Il m’a également enseigné la chasse, la survie en milieu hostile, la traque. Il eu aussi le temps de m’apprendre à écrire, lire, à bien se comporter ainsi que la stratégie militaire. Le jour de son vingtième anniversaire, le jeune Sang-de-Dragon doit défier son maître en duel. S'il gagne, il pourra à présent jurer allégeance au clan, participer aux raids et fonder une famille.
Mais dès le début de son règne sur le clan, le Jarl Ulrik décida de créer une unité spéciale au sein de ses hommes, qui restera en place pendant des siècles. Il donna un nom à ce nouveau groupe : les Veilleurs. Ces derniers avaient la garde d’un avant-poste rudimentaire dans la forêt, afin de prévenir d’une attaque de créatures ou d’hommes. Le jour de mes vingt ans, je parvenais à battre mon oncle en duel, et ce que j’ai fait ensuite, vous le savez déjà, n’est-ce pas ?

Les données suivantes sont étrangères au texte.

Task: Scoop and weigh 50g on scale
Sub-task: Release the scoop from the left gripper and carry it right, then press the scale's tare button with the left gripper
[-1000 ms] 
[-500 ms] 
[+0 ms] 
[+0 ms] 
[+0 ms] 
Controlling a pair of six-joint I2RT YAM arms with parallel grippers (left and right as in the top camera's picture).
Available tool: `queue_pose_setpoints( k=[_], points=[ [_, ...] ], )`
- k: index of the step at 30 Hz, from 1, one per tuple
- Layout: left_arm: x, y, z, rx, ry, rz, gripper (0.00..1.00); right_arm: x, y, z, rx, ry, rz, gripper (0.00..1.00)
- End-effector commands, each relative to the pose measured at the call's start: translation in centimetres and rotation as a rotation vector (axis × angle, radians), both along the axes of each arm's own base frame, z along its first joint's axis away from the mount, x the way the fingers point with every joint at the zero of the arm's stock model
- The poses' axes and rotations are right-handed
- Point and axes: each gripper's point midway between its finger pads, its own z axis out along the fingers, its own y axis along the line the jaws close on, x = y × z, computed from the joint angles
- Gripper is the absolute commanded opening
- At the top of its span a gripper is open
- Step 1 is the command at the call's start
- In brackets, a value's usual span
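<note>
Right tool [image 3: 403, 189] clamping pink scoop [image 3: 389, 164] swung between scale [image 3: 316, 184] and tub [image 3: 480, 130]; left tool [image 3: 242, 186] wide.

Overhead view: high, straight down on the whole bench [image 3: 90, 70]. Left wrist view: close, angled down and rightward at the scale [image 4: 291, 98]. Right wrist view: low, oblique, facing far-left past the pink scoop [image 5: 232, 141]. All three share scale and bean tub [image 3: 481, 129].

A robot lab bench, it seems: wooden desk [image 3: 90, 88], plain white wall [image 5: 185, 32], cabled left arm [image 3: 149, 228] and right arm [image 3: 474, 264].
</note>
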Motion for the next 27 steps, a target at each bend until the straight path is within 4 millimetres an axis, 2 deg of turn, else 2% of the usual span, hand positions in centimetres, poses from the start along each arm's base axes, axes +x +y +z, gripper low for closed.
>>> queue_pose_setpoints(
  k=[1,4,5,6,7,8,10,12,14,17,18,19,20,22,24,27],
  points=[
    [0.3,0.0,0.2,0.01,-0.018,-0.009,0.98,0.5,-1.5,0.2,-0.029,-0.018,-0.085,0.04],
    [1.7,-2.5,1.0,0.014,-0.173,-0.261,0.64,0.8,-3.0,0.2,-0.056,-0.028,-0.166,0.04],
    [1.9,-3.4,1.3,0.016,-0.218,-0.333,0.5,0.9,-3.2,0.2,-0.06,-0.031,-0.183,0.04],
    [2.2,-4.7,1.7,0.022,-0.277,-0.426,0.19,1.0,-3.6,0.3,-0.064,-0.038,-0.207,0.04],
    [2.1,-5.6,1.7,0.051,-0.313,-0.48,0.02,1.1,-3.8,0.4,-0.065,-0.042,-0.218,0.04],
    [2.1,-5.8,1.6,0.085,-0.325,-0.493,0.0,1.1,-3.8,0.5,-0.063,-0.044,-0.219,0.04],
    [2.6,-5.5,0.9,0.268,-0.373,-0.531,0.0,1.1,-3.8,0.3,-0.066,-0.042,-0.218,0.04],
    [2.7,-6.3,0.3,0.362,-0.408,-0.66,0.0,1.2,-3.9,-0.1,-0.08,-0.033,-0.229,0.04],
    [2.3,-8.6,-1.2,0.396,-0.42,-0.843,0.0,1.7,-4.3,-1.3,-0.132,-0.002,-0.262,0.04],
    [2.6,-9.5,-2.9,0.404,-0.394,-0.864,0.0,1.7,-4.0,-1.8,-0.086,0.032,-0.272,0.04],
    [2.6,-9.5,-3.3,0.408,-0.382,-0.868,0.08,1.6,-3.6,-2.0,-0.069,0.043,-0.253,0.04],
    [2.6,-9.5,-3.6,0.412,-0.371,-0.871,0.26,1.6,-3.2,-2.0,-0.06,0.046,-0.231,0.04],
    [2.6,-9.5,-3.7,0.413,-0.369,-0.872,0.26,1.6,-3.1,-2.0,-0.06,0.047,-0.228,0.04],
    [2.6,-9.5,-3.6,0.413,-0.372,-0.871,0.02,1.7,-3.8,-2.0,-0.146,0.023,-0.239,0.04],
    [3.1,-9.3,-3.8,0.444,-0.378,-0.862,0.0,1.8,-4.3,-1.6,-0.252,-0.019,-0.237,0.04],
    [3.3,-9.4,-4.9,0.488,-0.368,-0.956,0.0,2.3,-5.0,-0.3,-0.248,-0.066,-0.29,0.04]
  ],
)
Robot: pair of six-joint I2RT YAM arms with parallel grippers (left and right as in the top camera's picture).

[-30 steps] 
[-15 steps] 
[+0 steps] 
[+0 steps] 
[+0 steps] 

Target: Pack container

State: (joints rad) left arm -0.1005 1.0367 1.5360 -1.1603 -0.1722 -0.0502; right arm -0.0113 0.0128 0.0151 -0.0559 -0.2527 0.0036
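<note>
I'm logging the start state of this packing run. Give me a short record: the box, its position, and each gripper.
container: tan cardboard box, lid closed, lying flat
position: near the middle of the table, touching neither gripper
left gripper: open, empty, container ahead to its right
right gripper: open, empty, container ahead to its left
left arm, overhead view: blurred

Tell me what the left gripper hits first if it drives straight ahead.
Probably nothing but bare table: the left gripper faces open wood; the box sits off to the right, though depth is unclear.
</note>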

Une fois rentré à Fimbulvetr, mon oncle me donna une lettre qui venait du Jarl Olguvej, actuel dirigeant du clan :
« Khan Sang-de-Dragon,
Les histoires racontent comment tu as retrouvé ton traître de père pour le tuer sont déjà arrivées à mes oreilles, et je dois dire que je ne peux que te respecter pour la tâche amère dont tu t’es acquitté. Ayant prouvé ton courage, je suis convaincu que tu es prêt pour avoir de vraies responsabilités.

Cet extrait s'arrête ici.